Teams

Last updated: February 20, 2026

Deciding which teams to create in Rally to support the research access and tracking your organization needs.

About Teams in Rally

Teams help control access to studies, populations, sign up forms, templates, and budgets relevant to that team.

Core Principle: Access over Org Chart

Don’t assume you need as many teams in Rally as you have in your org chart. Create teams based on what they need access to. Ask yourself, "Who needs to see the same participants, templates, and budgets?"

  • Create a New Team: Create a team when a group of people needs a "siloed" or specific workspace to manage restricted data (e.g., sensitive customer segments) or specific financial resources.

  • Combine into One Team: If the product designers, PMs, and UXRs all work on the same product area and should share the same research templates and participant pool, they should likely be in one Rally Team together.

Common Team Models in Rally

Four common archetypes when considering what teams you will need::

1. Product or Business-Line Model (Most Common)

  • Structure: Create teams based on product pillars (e.g., "Growth Team," "Mobile App Team," "Checkout Experience").

  • Best For: Organizations where research is "embedded."

  • Why: This keeps the participant populations relevant. For example, the "Drivers" team in a delivery app shouldn't accidentally recruit from the "Merchants" population.

2. The Research Ops & Admin Team

  • Structure: A restricted team for ReOps leaders and Admins.

  • Best For: Managing global templates, workspace-wide governance, and total incentive budgets.

  • Why: It allows ReOps to build and "vet" templates or screeners before pushing them out to the broader organization.

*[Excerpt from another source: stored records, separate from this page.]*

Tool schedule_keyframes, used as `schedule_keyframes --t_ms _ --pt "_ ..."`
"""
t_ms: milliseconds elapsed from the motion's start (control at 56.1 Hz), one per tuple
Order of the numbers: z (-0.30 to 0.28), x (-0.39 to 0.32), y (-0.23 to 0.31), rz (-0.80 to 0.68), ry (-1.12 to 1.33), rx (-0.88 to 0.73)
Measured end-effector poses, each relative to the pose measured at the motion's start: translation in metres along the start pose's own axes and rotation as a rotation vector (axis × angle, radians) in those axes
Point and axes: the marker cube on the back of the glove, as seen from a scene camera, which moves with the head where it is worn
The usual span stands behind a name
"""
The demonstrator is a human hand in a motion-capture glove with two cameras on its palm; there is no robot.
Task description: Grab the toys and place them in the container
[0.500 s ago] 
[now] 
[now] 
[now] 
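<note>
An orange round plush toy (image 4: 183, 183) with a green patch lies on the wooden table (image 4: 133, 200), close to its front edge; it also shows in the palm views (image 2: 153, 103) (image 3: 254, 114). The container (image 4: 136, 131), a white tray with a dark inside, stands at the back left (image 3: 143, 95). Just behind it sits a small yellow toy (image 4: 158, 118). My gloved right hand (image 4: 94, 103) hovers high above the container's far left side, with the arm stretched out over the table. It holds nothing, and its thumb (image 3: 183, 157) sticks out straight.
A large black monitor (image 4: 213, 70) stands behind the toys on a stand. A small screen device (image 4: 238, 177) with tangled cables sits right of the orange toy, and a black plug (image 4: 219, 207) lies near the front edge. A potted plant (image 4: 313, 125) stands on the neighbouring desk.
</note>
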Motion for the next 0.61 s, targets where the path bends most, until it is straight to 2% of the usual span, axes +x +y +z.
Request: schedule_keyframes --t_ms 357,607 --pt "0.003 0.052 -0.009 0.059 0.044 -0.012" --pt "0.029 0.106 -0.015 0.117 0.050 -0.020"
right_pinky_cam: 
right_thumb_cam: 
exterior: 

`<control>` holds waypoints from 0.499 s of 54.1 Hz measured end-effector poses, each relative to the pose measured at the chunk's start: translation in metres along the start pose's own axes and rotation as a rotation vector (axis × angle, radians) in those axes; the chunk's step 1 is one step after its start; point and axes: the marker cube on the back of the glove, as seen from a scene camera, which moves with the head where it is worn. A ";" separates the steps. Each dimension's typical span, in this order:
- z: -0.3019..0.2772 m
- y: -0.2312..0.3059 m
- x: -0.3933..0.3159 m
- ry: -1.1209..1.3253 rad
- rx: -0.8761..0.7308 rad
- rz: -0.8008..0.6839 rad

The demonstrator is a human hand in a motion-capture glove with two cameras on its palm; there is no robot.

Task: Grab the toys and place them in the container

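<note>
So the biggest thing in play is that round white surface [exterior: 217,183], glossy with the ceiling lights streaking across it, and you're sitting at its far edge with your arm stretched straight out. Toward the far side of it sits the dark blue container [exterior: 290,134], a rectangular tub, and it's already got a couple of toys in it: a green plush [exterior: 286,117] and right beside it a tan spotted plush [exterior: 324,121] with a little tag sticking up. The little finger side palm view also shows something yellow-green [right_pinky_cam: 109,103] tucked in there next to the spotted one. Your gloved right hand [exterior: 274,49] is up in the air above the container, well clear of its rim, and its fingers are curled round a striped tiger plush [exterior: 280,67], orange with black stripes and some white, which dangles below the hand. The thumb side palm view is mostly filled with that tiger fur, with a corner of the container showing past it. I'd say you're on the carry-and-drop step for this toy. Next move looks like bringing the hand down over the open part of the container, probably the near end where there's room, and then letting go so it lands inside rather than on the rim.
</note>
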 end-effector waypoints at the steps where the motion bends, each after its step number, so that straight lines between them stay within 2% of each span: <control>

3. The "Sandbox" or Training Team

  • Structure: A dedicated team named "Rally Learning" or "Sandbox."

  • Best For: New hires or stakeholders who are just learning the tool.

  • Why: Users can create "fake" studies, test sign-up forms, and experiment with features without cluttering real research data or accidentally emailing real customers.

4. The Centralized Research Agency Model

  • Structure: One large "UX Research" team that contains all researchers.

  • Best For: Smaller companies or centralized research teams that work as internal consultants across many products.

  • Why: It centralizes all studies and participants in one place for high visibility across the entire research department.

Key Decision Drivers

Use the following questions to guide how you’ll create teams:

  1. Budget Control: Does this group have their own dedicated incentive budget that shouldn't be touched by others? (If yes, create a team.)

  2. Participant or Study Privacy: Are there specific "Populations" (e.g., VIP customers or internal employees) or Studies (e.g. Secret Project) that only this group should be allowed to access? (If yes, create a team.)

  3. Template Standardization: Does this group require their own specific consent forms or branding that differs from the rest of the company? (If yes, create a team.)

Pro-Tips

  • Membership is Fluid: A user can be on multiple teams. A PM might belong to their specific "Product Team" but also the "Sandbox Team."

  • Start Lean: Start with fewer teams. It is easier to split a team into two later than it is to merge disparate data from two teams into one.

  • Visibility for Admins: Admins can see all teams regardless of membership, so you don't need to join every team just to oversee work.